**Task goal**
A single stretch of the material below is to be transcribed exactly, starting at the line with "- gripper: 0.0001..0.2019" and ending after the line with "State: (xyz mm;".

#####

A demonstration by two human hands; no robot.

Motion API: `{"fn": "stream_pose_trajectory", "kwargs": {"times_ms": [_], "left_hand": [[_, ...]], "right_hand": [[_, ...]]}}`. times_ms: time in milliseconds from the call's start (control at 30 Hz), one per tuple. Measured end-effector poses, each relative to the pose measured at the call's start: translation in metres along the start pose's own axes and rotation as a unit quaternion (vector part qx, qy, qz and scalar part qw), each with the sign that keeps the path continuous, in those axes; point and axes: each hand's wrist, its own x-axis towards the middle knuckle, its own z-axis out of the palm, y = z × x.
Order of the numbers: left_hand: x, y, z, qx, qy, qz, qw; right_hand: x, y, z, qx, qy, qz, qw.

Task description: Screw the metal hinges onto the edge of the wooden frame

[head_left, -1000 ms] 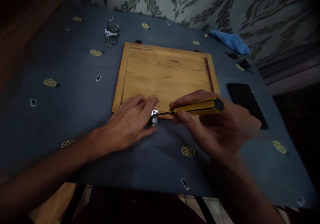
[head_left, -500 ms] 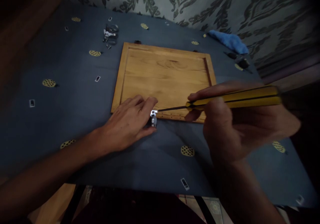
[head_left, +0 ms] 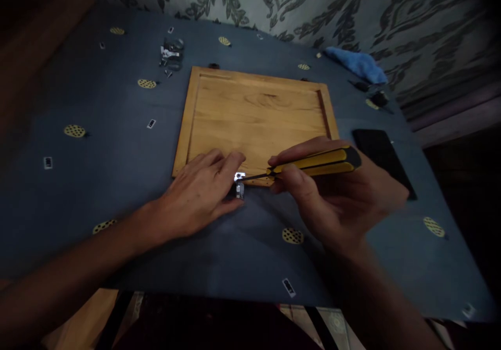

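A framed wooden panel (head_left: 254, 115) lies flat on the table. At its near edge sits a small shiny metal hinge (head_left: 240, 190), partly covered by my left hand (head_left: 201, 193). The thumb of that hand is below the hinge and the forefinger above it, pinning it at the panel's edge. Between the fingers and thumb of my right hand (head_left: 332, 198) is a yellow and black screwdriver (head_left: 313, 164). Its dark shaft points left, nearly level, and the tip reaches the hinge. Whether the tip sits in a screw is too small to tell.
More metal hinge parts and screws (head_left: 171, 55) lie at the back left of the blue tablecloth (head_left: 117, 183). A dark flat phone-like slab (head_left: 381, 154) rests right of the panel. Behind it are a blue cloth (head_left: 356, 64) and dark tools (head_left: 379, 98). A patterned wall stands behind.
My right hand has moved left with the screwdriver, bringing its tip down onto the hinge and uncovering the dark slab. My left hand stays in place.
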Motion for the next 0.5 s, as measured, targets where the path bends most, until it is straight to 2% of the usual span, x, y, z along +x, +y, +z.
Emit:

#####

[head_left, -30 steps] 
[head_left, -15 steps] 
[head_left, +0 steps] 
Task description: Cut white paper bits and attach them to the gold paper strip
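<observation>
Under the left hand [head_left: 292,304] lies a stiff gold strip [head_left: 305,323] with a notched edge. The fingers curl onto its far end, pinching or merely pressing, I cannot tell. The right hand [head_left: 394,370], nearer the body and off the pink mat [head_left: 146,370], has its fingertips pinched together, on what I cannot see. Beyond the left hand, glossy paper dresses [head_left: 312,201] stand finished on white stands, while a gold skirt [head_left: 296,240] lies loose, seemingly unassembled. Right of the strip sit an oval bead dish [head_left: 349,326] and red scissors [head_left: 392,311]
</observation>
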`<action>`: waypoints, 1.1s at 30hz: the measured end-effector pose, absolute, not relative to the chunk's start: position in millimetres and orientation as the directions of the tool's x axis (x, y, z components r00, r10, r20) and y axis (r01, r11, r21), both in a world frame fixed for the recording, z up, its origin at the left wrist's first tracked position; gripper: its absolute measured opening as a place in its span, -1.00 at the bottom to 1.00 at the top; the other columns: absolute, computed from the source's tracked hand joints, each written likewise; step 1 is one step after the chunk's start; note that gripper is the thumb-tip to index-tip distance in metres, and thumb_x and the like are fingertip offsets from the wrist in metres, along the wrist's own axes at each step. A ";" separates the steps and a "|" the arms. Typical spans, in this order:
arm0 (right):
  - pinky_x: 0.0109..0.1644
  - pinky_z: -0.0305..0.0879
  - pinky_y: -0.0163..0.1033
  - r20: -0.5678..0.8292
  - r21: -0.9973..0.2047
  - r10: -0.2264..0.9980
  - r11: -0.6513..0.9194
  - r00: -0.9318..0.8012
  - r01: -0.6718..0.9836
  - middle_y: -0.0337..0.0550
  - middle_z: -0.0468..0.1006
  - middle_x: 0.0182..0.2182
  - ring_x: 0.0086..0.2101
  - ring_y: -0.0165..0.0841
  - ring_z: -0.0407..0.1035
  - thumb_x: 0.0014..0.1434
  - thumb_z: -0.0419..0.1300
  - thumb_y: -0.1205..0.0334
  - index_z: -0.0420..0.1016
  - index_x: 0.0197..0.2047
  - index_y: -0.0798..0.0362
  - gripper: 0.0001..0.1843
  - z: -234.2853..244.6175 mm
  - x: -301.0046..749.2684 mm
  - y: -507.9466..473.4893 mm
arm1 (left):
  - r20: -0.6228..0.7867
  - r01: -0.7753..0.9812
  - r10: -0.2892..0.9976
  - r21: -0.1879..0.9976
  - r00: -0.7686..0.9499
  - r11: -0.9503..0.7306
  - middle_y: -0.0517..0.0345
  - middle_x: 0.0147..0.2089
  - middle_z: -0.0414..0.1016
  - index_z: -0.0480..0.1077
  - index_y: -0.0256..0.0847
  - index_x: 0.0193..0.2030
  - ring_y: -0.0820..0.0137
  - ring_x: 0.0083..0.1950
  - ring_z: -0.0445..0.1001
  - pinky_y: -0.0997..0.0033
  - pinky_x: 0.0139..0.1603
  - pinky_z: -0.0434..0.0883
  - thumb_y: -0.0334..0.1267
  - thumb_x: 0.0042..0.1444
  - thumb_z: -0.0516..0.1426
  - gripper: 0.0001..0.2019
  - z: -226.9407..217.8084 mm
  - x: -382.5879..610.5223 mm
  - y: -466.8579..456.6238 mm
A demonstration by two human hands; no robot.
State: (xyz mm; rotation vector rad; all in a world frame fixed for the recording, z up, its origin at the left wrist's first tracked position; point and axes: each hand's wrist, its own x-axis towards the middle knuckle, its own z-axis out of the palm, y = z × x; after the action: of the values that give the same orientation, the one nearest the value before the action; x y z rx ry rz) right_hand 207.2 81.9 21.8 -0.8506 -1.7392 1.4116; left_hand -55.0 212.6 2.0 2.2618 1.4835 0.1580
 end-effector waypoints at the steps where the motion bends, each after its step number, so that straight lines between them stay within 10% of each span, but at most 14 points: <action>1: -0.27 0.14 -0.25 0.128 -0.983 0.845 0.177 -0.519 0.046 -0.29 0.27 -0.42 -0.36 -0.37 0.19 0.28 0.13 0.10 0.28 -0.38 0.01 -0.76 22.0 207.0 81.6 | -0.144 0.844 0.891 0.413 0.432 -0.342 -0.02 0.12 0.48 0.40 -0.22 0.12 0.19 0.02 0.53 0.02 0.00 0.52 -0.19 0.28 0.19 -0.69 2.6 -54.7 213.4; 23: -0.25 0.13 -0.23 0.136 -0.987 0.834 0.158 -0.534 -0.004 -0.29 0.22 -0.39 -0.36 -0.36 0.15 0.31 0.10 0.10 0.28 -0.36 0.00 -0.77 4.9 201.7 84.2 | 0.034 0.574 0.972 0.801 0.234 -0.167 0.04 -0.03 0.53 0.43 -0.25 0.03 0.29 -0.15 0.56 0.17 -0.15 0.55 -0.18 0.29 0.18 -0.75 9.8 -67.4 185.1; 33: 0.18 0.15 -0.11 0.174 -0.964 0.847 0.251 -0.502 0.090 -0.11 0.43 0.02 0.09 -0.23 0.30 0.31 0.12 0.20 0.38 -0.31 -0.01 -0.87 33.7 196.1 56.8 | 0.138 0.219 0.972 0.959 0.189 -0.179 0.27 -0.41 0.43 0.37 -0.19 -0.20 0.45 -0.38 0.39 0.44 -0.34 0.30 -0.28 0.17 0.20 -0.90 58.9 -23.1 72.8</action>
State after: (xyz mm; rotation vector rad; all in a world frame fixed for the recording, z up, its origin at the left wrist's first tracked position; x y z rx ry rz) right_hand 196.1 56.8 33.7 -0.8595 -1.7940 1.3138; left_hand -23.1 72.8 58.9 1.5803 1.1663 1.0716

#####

**Answer box**
  - gripper: 0.0001..0.2019
  - z: -226.9407..217.8084 mm
  - x: -382.5879..610.5223 mm
  - y: -466.8579..456.6238 mm
A demonstration by two human hands; no robot.
State: (xyz mm; rotation vector rad; all in a world frame fixed for the recording, z up, its origin at the left wrist's first tracked position; point and axes: each hand's wrist, its own x-axis towards the middle knuckle, its own z-axis out of the palm, y = z × x; after the action: of the values that give the same orientation, the one nearest the value before the action; x y z rx ry rz) right_hand 207.2 81.9 21.8 -0.8506 -1.7392 1.4116; left_hand -55.0 212.6 2.0 2.2618 1.4835 0.1580

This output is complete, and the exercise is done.